[Opening ENTRIES SHOWN section]

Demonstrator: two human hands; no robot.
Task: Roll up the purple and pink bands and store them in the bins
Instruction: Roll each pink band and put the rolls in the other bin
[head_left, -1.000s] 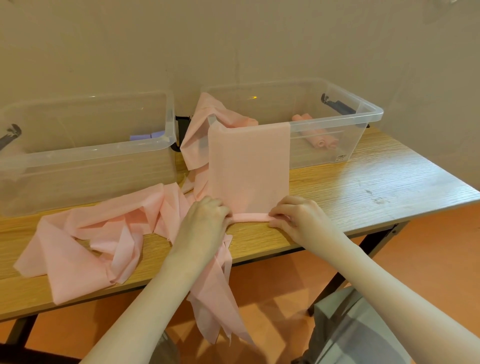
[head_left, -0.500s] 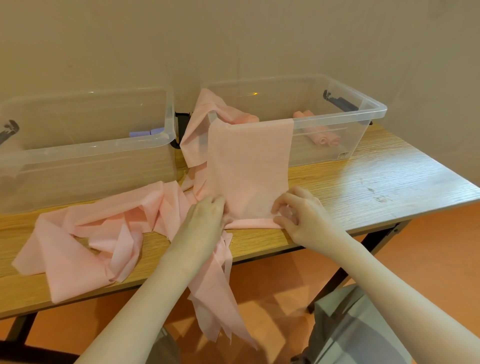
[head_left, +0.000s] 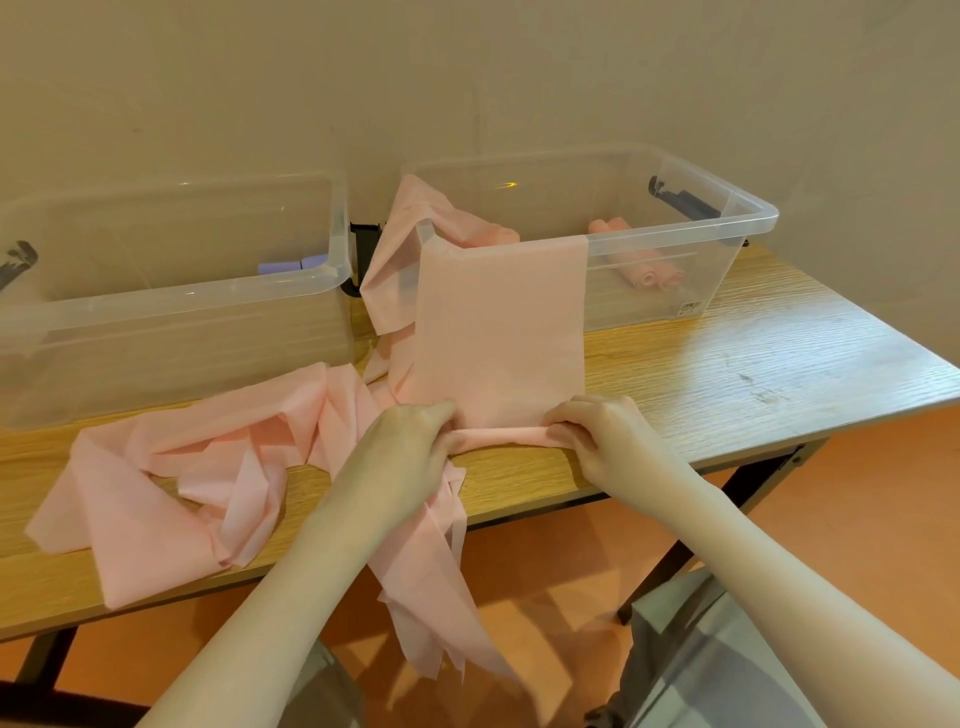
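pink band (head_left: 498, 332) | rolled end left-right | both hands pinching roll

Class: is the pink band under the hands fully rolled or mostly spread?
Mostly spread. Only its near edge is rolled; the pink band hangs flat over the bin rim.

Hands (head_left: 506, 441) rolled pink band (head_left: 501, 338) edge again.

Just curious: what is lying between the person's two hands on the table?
In the head view, the rolled end of a pink band spans from left hand to right hand.
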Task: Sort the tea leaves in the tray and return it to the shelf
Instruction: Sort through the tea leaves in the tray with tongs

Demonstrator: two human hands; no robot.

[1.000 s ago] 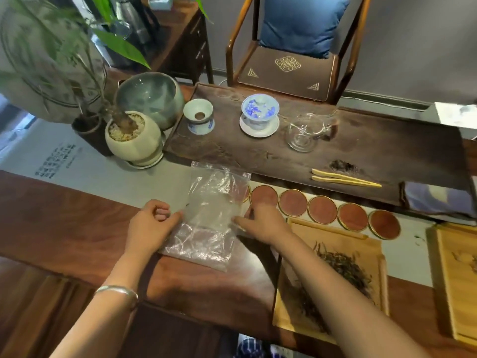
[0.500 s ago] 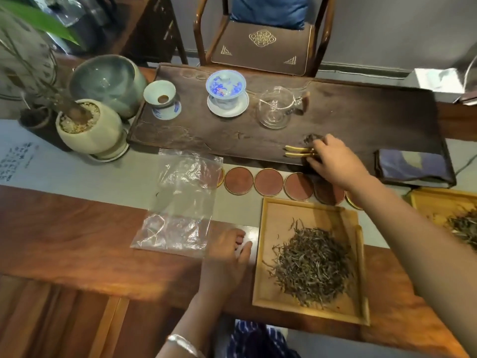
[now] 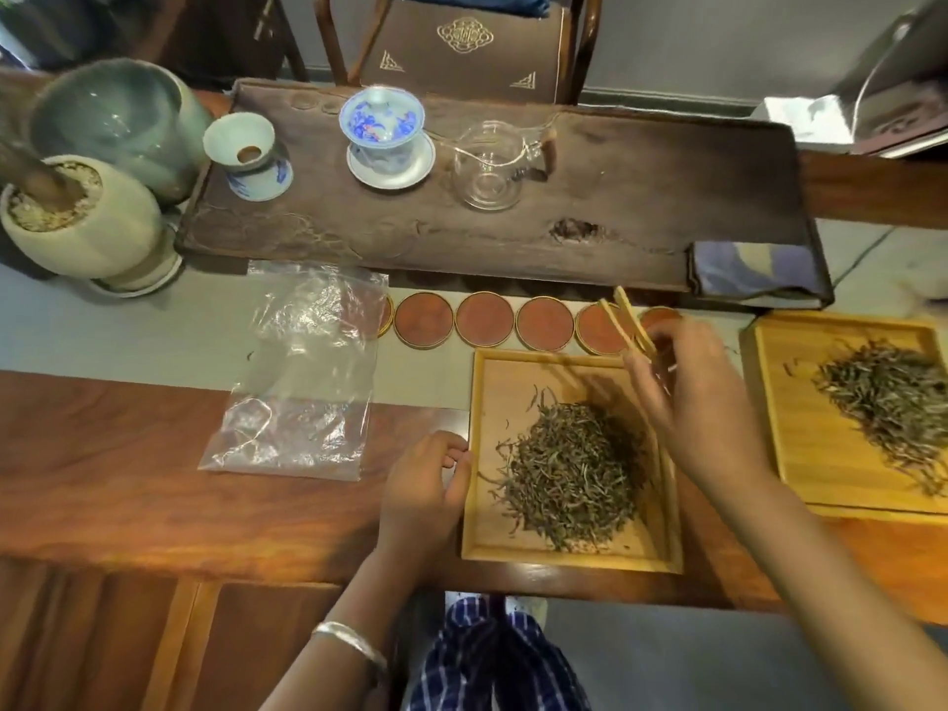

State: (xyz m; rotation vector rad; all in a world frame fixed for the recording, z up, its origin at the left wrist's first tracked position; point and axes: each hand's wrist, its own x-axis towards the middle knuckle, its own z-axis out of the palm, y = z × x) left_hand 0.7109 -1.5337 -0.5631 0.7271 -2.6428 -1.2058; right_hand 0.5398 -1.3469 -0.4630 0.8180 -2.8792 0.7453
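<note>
So I've got the bamboo tweezers [image 3: 628,320] pinched in my right hand [image 3: 703,402], fingers curled round them, tips sticking up toward 11 o'clock over the far right corner of the bamboo tray [image 3: 485,454]. The tray sits flat on the counter [image 3: 154,454] right in front of me, with the tea leaves [image 3: 569,477] heaped in a loose pile in its middle and a few strays toward the left rim. My left hand [image 3: 423,487] rests at 9 o'clock of the tray, fingers loosely curled against its left edge, not really gripping anything.

Off at 3 o'clock there's a second bamboo tray [image 3: 769,402] with its own pile of leaves. A clear plastic bag [image 3: 302,372] lies flat at 9 o'clock, well past my left hand. A row of round red coasters [image 3: 485,320] runs along 12 o'clock just beyond the tray, and behind those is the dark tea board [image 3: 641,197] carrying the blue-and-white gaiwan [image 3: 382,130] and glass pitcher [image 3: 487,166].
</note>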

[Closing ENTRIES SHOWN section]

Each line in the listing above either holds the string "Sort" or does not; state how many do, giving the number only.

* **RESULT OF THIS EXERCISE**: 2